Hagamos algo los desclasados.

Hasta luego otros seres humanos.

3 comentarios:

Osvaldo Pampin dijo...

Jorge
Siempre me pregunté de donde sacó su fortuna ese tipo.Todos saben que fue mozo y de ahí para adelante nada mas. Y traté de saber, pero no está disponible la información, por lo menos para mis limitados medios.
Que bueno sería saber

Ciudadana dijo...

Aquí se olvidó decir, que el gallego "Aldrey" también tiene una empresa de TV por cable, con un par de canales que lo homenajean de continuo...
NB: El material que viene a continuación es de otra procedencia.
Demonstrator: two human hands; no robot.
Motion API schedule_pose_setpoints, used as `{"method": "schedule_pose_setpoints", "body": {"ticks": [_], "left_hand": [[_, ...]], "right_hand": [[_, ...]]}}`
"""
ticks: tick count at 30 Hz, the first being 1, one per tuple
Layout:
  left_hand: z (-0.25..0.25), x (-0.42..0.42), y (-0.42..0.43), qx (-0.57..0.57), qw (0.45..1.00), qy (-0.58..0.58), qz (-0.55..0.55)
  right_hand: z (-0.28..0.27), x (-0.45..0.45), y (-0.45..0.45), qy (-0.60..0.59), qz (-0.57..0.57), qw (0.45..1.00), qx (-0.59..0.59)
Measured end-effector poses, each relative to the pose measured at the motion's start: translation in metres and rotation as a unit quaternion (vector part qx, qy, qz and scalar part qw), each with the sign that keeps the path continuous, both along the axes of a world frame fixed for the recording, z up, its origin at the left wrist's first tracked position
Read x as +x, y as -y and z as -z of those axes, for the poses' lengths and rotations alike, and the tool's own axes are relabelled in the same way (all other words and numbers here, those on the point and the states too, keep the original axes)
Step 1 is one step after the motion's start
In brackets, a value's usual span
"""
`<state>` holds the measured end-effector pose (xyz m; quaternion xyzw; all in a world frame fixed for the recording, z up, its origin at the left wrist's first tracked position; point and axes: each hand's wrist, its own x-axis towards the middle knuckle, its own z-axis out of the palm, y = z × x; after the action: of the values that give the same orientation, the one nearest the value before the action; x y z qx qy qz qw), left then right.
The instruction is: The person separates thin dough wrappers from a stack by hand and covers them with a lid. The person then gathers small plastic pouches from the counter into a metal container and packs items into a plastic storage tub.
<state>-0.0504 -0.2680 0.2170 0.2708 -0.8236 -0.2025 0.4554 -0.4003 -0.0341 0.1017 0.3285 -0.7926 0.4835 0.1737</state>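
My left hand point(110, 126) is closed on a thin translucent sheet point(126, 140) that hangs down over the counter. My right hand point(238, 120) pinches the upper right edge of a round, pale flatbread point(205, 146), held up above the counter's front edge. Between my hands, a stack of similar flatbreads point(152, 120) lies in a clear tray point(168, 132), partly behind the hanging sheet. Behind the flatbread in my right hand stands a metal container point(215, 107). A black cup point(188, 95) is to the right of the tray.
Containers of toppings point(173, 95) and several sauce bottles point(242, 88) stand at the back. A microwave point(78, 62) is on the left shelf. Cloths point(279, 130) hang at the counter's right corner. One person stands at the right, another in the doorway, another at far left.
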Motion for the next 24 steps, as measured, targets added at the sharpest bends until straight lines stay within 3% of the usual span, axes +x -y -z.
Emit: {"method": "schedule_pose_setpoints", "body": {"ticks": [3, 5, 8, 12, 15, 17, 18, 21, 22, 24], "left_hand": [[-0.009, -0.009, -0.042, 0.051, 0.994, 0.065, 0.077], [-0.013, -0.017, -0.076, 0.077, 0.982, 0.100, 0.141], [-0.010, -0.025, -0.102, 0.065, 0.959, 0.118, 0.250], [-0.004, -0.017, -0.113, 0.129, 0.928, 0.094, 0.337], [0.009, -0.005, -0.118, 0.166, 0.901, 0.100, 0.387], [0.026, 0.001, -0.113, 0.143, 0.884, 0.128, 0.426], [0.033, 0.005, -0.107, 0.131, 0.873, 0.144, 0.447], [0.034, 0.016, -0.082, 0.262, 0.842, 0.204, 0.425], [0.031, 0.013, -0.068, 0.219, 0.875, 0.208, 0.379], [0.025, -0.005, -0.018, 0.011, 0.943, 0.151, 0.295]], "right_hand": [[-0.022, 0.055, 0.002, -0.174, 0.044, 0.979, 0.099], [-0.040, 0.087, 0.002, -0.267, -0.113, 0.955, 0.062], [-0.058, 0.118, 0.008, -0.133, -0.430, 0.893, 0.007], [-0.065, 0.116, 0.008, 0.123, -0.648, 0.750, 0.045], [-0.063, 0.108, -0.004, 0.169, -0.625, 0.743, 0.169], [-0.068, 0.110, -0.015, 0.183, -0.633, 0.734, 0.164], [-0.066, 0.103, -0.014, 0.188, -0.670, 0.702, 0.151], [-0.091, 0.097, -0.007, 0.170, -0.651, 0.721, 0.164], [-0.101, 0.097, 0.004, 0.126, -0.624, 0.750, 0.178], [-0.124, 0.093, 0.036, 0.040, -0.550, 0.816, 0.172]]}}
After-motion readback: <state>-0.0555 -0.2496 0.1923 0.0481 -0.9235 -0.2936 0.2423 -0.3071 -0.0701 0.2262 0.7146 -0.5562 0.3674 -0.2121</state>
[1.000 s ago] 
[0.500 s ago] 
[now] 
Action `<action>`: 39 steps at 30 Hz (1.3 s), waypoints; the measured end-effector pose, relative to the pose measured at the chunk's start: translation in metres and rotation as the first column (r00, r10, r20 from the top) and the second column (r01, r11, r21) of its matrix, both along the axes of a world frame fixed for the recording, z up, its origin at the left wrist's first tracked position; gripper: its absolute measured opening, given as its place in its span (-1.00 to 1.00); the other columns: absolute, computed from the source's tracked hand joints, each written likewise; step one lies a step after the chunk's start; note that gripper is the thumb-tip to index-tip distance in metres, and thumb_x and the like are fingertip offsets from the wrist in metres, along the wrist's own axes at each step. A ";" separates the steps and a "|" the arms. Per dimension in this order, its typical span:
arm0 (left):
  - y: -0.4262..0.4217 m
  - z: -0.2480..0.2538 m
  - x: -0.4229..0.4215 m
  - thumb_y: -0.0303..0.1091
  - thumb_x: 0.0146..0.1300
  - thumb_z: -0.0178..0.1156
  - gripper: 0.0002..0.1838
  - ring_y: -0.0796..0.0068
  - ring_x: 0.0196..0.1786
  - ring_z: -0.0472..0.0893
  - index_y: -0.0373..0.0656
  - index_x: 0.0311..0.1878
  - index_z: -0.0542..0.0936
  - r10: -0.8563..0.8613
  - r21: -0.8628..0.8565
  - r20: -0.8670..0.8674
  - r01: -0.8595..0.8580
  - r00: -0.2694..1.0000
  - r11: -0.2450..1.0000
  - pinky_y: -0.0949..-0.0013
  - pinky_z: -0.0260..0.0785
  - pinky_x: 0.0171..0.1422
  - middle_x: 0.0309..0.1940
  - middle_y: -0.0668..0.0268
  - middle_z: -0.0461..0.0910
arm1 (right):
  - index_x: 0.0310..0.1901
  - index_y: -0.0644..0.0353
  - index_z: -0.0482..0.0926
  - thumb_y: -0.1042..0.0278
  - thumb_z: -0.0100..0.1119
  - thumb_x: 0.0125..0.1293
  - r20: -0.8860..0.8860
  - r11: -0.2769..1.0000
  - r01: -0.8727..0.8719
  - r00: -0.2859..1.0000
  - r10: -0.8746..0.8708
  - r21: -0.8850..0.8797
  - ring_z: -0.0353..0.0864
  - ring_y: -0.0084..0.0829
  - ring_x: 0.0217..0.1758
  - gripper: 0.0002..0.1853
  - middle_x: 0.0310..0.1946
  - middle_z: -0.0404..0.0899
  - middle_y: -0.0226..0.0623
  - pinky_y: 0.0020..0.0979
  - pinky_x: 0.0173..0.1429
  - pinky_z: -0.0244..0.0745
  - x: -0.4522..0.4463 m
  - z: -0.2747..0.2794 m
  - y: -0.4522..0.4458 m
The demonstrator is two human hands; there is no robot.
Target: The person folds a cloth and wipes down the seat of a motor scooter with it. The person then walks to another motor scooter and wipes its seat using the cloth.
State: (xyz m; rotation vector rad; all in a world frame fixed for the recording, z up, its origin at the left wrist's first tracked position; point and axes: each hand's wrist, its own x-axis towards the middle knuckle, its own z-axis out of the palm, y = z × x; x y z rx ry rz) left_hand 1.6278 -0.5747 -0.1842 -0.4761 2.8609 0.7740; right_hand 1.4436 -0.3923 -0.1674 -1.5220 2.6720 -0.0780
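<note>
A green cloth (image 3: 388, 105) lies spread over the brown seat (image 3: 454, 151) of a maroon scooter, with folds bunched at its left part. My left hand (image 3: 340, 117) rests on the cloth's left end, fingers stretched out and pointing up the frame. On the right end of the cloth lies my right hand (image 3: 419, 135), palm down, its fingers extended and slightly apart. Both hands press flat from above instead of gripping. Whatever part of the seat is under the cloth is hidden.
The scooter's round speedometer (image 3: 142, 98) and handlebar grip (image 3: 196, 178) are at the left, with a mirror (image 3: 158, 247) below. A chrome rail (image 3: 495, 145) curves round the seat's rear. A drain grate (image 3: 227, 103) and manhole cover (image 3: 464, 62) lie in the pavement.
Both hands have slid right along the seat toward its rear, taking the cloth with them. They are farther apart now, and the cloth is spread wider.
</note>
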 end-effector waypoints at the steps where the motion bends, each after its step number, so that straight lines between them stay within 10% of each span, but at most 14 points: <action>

No extraña suponer la razón por la que intenta seguir con bajo perfil este señor.

Anónimo dijo...

Me encantaron tus expresiones y dibujos...me sentí identificada porque es lo más parecido a lo que me gustaría hacer a mí para volcar tantas cosas que me gustaría decir...y recordé una frase no sé de quién que describe lo que sentí:"EN CADA OBRA DE GENIO RECONOZCO MIS PROPIOS PENSAMIENTOS RECHAZADOS...ELLOS VUELVEN A MÍ CON CIERTA MAJESTAD ENAJENADA".Un abrazo!